Taufik mengatakan, peringatan Presiden ini seharusnya bukan hanya sekadar peringatan atau imbauan semata. Harus ada sanksi yang tepat bagi siapapun yang melanggarnya.

Jika perlu, Taufik mengusulkan kepada Presiden Jokowi agar mengeluarkan Keppres atau Perpres yang isinya melarang seluruh menteri, pejabat, pimpinan lembaga negara termasuk non pemerintah untuk kampanye Pilkada 2017, serta sanksi bagi yang melanggar peraturan tersebut.

“Dengan adanya Perpres atau Keppres ini, kita harapkan tidak ada lagi alasan bagi pejabat negara yang memiliki pengaruh dan instrumen kelembagaan karena jabatannya, untuk berani ikut kampanye pilkada,” ujar Taufik di Gedung DPR, Senayan, Jakarta, Kamis (6/10/2016).

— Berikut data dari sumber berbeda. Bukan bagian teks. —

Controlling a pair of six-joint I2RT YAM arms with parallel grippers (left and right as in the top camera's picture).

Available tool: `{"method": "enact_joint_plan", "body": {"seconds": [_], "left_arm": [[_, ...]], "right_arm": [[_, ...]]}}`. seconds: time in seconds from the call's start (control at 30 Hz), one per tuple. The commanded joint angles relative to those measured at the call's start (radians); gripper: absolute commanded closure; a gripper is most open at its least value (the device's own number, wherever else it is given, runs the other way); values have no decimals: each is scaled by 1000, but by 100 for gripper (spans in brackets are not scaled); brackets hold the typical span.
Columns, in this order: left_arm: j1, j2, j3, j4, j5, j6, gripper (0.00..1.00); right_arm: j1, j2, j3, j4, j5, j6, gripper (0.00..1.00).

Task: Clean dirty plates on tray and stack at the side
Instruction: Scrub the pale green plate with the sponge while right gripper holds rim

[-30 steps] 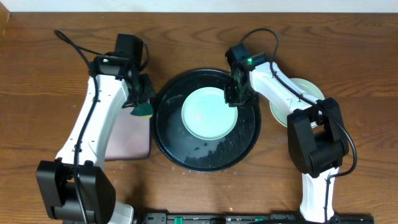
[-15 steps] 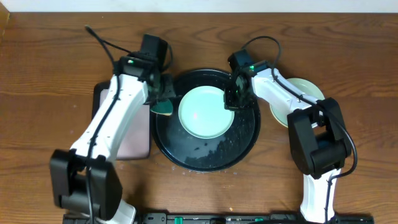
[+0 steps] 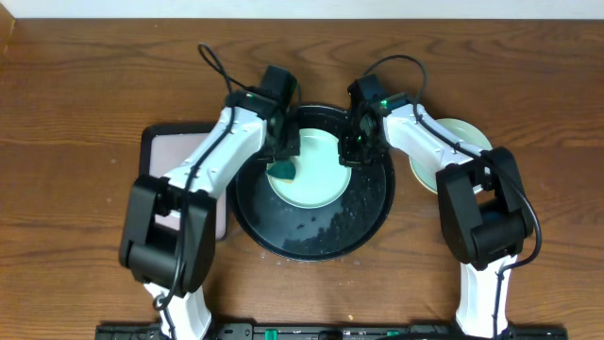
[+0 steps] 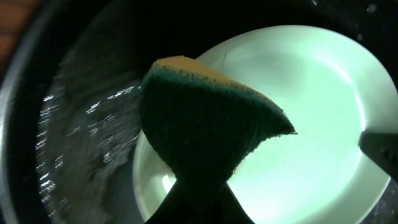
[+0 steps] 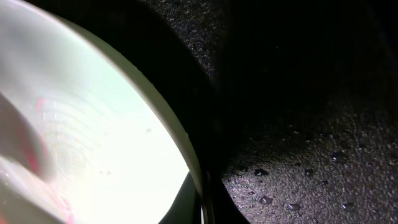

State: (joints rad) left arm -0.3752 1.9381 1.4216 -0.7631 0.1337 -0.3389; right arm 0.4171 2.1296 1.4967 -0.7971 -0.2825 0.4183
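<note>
A mint-green plate [image 3: 316, 175] lies in the large round black tray [image 3: 368, 212], tilted up at its right rim. My right gripper [image 3: 351, 151] is shut on that rim; the right wrist view shows the plate [image 5: 93, 137] pinched between the fingers [image 5: 202, 199] above the wet tray [image 5: 311, 124]. My left gripper [image 3: 282, 156] is shut on a green sponge [image 3: 283, 172] with a yellow back and holds it on the plate's left part. In the left wrist view the sponge [image 4: 205, 124] covers part of the plate [image 4: 317, 124]. Another pale plate [image 3: 469, 138] lies on the table to the right, partly hidden by my right arm.
A rectangular black-rimmed tray with a pale pink mat [image 3: 170, 156] lies left of the round tray, partly under my left arm. Water drops and dark specks dot the round tray's floor [image 3: 316, 227]. Brown wooden table [image 3: 75, 113] all around.
My left arm has swung right from beside the pink mat to over the round tray, bringing the sponge onto the plate. My right gripper has kept its hold on the plate's rim.
</note>
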Motion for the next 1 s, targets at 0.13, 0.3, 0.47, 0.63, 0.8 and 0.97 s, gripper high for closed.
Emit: {"method": "enact_joint_plan", "body": {"seconds": [0.13,0.3,0.47,0.63,0.8,0.97], "left_arm": [[-4,105,-4,36,10,17,93],[-4,145,-4,27,129,28,93],[-4,145,-4,37,398,96,93],[-3,145,-4,84,429,114,93],[-3,145,-4,180,133,6,93],[-8,145,-4,192,-307,-222,92]], "right_arm": [[16,49,-18,15,-40,-8,99],[16,49,-18,14,-40,-8,99],[16,49,-18,14,-40,-8,99],[16,49,-18,15,-40,-8,99],[16,49,-18,16,-40,-8,99],[16,49,-18,13,-39,-8,99]]}}
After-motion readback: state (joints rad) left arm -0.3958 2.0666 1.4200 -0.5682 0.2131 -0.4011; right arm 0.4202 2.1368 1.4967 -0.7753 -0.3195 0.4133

Kata Taufik, nilai pilkada serentak sebagai perhelatan akbar demokrasi rakyat Indonesia akan tercoreng serta tidak lagi murni dan otomatis terdegradasi di mata publik, jika ada pejabat negara tetap nekat ikut kampanye.

Dirinya pun mengimbau rakyat Indonesia, untuk menggunakan hak suaranya dalam pilkada nanti. Dia juga berpesan kepada rakyat agar memilih calon kepala daerah yang benar-benar dapat mengemban amanat rakyat, memiliki program-program yang mengedepankan kepentingan rakyat dan mampu mengembangkan daerah yang akan mereka pimpin ke depan.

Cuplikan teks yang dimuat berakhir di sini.